The writings of those who felt excluded, ignored, or left out, were also included in
the literature of the revolutionary period. Among the leading voices of the American
Revolution, there are some who were willing to recognize the rights of women. like
Thomas Paine who spoke of the need for female quality. also did Judith Sargent
Murray, she wrote two plays, a number of poems, and other things. She also wrote
two essay series for the Massachusetts Magazine from 1792 to 1794. One essay
series, The Repository, was largely religious in theme. The other, The Gleaner,
considered a number of issues, including federalism, literary nationalism, and the
equality of the sexes.

Samson Occom was a native American who was less convinced that the
American Revolution was a good cause. He insisted that the war was the work of the
devil.

9. Writing revolution: Poetry, drama, fiction.

Jupiter Hammon (1711–1806?) and Phillis Wheatley (1753–1784) were two African
American poets that inaugurated the writing revolution. Hammon published a
broadside, Evening Thought: Salvation by Christ, With Penitential Cries, a series of
twenty-two quatrains, in 1760, and then a prose work, Address to the Negroe: In the
State of New York, in 1787. His poetry used to have the argument that black people
must reconcile themselves to the institution of slavery and his writings were towards
the white audience. We could say that Hammon and Wheatley´s poetry deferred to
white patrons and audience and subtly made a claim for dignity, even equality – that,
in short, combined Christian humility with a kind of racial pride.

On the other hand, white poets, like Philip Freneau (1752–1832), Timothy Dwight
(1752–1817), and Joel Barlow (1754–1826) set out to explore and celebrate the new
republic in verse. Freneau was probably the most accomplished, he turned his
interests in a more political and less Anglophile direction. Dwight wrote much and
variously, including some attacks on slavery in both prose and verse. However, Joel
Barlow focused his works in patriotic poems, attacking the monarchism and
imperialism of Europe.

Another important fact is that the first American novel, The Power of Sympathy
(1789) by William Hill Brown (1765–1793) was published anonymously because it
deals with a contemporary scandal of incest and suicide.
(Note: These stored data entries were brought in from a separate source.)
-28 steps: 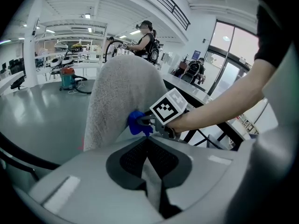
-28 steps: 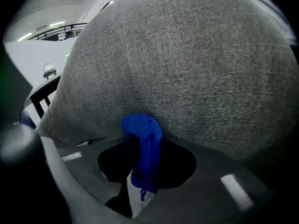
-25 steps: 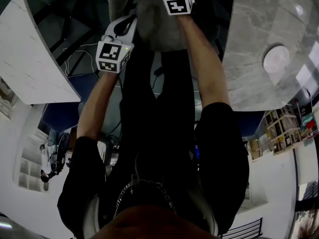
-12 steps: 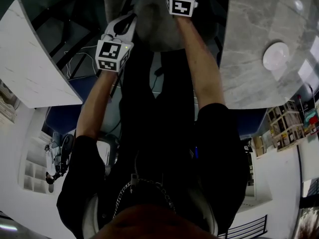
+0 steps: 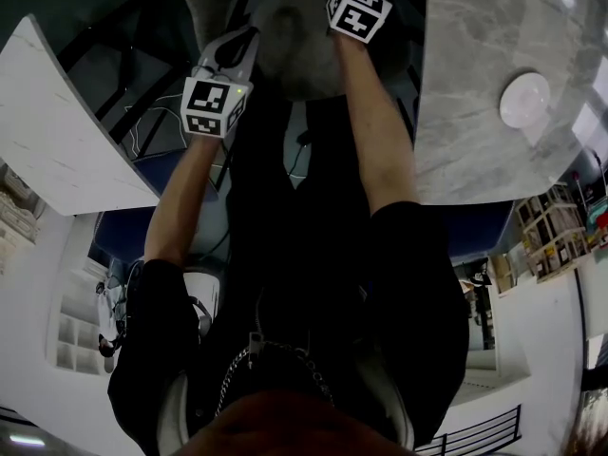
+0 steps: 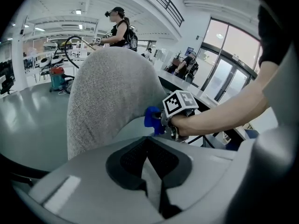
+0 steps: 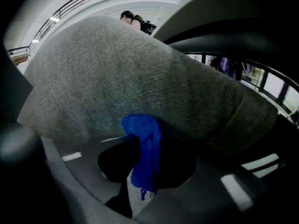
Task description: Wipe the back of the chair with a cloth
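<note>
The grey fabric chair back (image 5: 294,50) rises in front of me and fills the right gripper view (image 7: 131,78). My right gripper (image 7: 140,171) is shut on a blue cloth (image 7: 145,148), whose bunched top presses against the fabric. From the left gripper view, that cloth (image 6: 151,118) touches the chair's side (image 6: 112,92), just ahead of the right gripper (image 6: 164,119). My left gripper (image 6: 152,171) is shut with nothing in it, held a short way from the chair, left of it in the head view (image 5: 228,55). In the head view the cloth is hidden.
A round marble table (image 5: 475,112) with a white disc (image 5: 525,100) stands at the right. A white tabletop (image 5: 57,131) lies at the left. Cables trail on the dark floor (image 5: 142,122). Several people (image 6: 119,27) stand far behind the chair.
The right gripper has slid a little to the right along the chair, and its marker cube has tilted. The left gripper has barely moved.
</note>
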Demonstrator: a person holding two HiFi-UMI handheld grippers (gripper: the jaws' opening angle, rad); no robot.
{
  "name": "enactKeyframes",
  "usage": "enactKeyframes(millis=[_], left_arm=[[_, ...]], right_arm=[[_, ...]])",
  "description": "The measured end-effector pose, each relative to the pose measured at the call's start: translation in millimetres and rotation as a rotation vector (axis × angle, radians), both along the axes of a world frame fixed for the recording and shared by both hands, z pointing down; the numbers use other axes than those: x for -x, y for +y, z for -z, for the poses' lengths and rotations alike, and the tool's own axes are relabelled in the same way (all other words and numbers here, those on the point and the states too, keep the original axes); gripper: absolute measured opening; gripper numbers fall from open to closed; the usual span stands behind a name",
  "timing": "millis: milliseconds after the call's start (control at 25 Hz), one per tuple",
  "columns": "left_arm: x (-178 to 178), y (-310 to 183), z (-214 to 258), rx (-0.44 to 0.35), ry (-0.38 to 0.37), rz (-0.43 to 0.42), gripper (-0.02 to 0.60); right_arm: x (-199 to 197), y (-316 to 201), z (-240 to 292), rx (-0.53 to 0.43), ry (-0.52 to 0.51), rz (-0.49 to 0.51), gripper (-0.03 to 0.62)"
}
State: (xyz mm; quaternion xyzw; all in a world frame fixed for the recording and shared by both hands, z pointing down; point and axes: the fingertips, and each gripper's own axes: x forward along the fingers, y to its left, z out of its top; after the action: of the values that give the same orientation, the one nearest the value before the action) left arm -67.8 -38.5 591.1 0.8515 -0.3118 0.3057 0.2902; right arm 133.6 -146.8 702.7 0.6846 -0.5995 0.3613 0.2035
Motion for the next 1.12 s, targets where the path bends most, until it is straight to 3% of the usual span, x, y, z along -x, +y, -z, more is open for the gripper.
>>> enactKeyframes(millis=[120,640,1120], left_arm=[[-3,0,-2,0.004,0.0,-0.014,0.011],[-10,7,-5,0.014,0.002,-0.043,0.011],[-11,16,0,0.011,-0.003,-0.028,0.011]], right_arm=[[-18,8,-2,0.01,-0.014,-0.085,0.098],[-68,43,1,0.028,0.058,-0.253,0.097],[-76,66,-1,0.045,0.073,-0.269,0.095]])
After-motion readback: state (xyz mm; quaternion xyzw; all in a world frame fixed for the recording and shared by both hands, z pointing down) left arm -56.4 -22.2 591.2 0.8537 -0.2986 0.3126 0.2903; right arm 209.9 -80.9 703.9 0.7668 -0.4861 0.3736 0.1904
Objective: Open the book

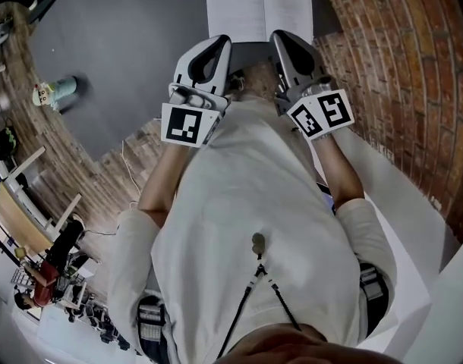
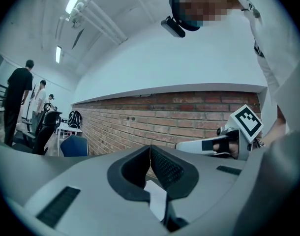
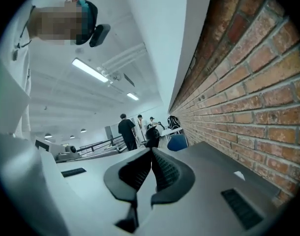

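book (image 1: 258, 10) pages plain matt white paper, worktop (image 1: 118, 51) smooth matt dark grey, brick wall (image 1: 398, 59) rough and reddish, left gripper (image 2: 150, 147) smooth grey plastic, fingers (image 2: 169, 170) black, ribbed, kinda rubbery

— Legible wording, numbers or brands to record?
— None. Open book (image 1: 259, 6): printed lines and a small dark figure at a page head, too small to read. Left marker cube (image 1: 190, 125) and right marker cube (image 1: 320, 114): black-and-white square code patterns only (no letters, no digits).
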A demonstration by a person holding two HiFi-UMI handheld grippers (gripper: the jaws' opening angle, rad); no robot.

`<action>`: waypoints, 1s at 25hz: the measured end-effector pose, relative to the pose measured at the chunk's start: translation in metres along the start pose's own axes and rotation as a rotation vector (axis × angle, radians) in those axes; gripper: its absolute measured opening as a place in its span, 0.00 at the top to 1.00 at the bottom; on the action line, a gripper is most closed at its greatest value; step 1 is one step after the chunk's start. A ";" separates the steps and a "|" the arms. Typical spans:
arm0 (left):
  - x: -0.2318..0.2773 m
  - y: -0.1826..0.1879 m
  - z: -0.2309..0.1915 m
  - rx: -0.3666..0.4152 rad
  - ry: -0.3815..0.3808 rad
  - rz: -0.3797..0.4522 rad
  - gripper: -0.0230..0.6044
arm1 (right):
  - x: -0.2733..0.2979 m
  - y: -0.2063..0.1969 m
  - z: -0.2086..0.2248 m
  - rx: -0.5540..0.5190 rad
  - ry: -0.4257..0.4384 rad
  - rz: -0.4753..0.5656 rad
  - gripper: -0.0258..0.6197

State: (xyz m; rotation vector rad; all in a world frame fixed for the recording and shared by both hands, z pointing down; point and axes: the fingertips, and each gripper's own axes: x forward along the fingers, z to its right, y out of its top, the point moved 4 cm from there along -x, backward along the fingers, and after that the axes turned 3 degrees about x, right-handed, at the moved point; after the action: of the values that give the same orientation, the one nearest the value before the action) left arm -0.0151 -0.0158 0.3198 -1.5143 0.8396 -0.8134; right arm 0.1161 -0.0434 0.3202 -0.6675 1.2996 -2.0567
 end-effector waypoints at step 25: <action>-0.004 0.035 0.031 0.004 0.003 0.090 0.93 | -0.033 0.047 -0.026 -0.078 0.033 0.112 0.91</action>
State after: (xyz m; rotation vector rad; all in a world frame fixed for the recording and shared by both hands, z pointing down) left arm 0.0074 0.0002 0.2823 -1.4613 0.9012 -0.7515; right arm 0.1313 -0.0195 0.2643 -0.5835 1.4104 -1.9435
Other important novels
were Charlotte Temple (1794) by Susanna Haswell Rowson (1762–1824), and The
Coquette; or, The History of Eliza Wharton (1797) by Hannah Webster Foster (1758–
1840). It is important to mention that most of these works were written with moral
purpose. The only one writer that mentions different things at this time was Charles
Brockden Brown (1771–1810), using the rights of women, sensational elements
such as murder, insanity, sexual aggression, and preternatural events with brooding
explorations of social, political, and philosophical questions.